Last point wrt 8/9 and then the “solution.” I also agree that the current process is unstable in that choose your reviewers and things will change dramatically. This suggests that if there really are objective bases of quality that could be used to rank alternatives then this factor is epistemologically elusive, at least over a large domain. Moreover, this elusiveness allows for systematic bias to creep in part because the process is believed to squeeze the bias out by focusing on “quality” alone.  Sadly, we all know how this works. The point AH makes is that it might be working more effectively in a context in which we are aiming to choose the best.[2]

Ok, the solution:

“Fortunately, there’s a simple solution to many of these problems. We should tell the experts to stop trying to pick the best research. Instead, they should focus on filtering out the worst ideas, and admit the rest to a lottery. That way, we can make do with shorter proposals, because the decision to accept or reject a ticket to a random draw requires less information – and highly specific proposals are unrealistic anyway. So instead of asking reviewers to make unreasonable predictions, they can turn their minds to weeding out cranks and frauds. Bias will still occur in the filtering stage, of course, but many more proposals will make it through to a lottery, which is inherently unbiased.”

I confess to finding this idea appealing. I believe that weeding out the clearly undeserving is a lot easier than identifying the best. So, I believe, a lottery among the triaged could save lots of time and effort. It might also, as AH notes, eliminate some bias, against unconventional ways of thinking, biases of various sorts and allow some things outside the prevailing fashion (though not too far out, I suspect).

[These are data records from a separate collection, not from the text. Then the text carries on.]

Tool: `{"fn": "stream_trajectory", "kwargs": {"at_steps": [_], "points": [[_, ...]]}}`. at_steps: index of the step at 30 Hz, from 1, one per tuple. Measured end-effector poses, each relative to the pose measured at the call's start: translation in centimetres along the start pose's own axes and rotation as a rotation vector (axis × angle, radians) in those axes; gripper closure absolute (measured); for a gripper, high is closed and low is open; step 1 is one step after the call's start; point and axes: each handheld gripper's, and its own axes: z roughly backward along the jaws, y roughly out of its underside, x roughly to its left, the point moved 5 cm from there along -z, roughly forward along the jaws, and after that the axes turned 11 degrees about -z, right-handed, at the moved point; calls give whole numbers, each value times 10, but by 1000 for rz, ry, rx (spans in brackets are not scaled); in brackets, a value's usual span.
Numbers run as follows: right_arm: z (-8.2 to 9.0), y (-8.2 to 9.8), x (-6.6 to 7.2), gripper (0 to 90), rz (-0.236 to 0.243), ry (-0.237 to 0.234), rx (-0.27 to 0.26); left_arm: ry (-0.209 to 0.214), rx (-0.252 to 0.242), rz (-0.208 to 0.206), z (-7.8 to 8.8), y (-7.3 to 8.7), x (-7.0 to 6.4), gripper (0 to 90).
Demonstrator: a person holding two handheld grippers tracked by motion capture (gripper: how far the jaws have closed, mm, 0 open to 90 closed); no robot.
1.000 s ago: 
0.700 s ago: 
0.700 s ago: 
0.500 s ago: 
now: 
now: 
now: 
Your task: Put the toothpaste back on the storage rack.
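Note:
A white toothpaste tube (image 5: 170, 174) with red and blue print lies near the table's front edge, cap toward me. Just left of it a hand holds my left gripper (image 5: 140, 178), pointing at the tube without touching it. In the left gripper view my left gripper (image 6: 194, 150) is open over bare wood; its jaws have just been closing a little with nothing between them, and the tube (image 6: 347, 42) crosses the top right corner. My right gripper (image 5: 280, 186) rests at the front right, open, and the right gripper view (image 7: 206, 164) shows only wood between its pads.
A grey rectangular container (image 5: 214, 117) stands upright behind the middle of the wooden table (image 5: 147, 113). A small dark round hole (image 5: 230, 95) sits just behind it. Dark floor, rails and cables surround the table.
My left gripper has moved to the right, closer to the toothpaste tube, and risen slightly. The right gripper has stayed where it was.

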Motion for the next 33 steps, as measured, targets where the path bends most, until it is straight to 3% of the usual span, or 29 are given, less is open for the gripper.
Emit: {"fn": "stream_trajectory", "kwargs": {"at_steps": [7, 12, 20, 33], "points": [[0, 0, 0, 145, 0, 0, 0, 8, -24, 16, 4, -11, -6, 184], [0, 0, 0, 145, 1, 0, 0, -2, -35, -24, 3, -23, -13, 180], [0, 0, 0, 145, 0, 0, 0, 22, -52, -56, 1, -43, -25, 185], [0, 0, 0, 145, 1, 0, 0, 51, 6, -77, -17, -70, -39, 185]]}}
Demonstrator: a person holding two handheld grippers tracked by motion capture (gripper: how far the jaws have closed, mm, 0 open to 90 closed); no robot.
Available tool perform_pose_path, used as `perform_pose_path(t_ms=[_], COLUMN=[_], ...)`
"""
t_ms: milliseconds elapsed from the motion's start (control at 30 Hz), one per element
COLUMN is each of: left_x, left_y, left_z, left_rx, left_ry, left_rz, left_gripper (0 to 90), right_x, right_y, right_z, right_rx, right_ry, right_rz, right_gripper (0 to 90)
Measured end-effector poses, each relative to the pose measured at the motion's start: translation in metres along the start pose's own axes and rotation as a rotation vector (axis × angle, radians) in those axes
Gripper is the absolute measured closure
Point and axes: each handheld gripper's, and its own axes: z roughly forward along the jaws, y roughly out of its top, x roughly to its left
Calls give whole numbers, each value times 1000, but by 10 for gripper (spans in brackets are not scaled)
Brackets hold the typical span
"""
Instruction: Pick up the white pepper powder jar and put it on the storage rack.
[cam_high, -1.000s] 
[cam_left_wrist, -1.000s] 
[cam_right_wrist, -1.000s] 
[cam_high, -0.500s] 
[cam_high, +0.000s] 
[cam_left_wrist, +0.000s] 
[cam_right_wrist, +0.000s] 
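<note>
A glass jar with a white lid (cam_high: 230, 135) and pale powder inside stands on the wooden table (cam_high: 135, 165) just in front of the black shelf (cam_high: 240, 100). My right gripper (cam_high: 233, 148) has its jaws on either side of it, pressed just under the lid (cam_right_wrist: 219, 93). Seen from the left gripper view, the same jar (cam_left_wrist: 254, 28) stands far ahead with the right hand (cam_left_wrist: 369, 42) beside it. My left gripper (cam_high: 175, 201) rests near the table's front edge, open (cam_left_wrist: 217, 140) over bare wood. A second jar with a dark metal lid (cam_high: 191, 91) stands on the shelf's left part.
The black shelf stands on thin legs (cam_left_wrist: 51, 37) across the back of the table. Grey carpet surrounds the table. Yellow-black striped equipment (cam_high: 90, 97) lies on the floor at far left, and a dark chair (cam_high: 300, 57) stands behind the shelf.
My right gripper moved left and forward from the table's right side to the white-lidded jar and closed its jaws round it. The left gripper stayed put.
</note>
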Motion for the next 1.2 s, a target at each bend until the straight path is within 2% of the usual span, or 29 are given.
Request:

But I think that there is a possible second very salutary effect of adopting a lottery system. It might force academics to acquire a bit more modesty. Academics are natural meritocrats. We reward the rewarded and denigrate the failures. We tend to downplay how much luck plays in the process of “success.” One nice feature of a lottery system is that it will make weaken this fantasy by making crystal clear that luck plays a non-negligible role. It does this by institutionalizing luck as an overt feature of the process. This might also have the beneficial side benefit of forcing administrators to consider more refined ways of measuring academic quality than just counting entries on a CV (weighted by venue quality). No more just listing publications in “major” journals or “large” grants funded. Maybe some thought will need to go into the process. Ok, I admit that there are problems with this too. But right now the mechanization of the whole acadmic evaluation process has, I believe, gotten out of hand and some push back is required. This could help by, as AH says, making it official, that the whole process is (in large part) a lottery anyhow. So not only might recognizing this and institutionalizing it, make “the whole process… cheaper, fairer and more efficient.” It might also help to make it more honest, with the attendant benefits that honesty often promotes.



[1] In the case of journal space, web publishing offers a plausible solution to the “too few pages” problem. However, one benefit of the page limits is that it helps manage information overload for the reader. If page numbers expand then the selection of “quality”/”relevance” will be off loaded to the reader. Right now many rely on editors and journals to cull the good stuff. It is unclear that it works well, but managing the tidle wave of material out there is an important problem.
[2] I don’t know if the review process in linguistics leads to obvious bias, but I would not be surprised if it did. I just don’t know. Anyone with info to share is invited to do so.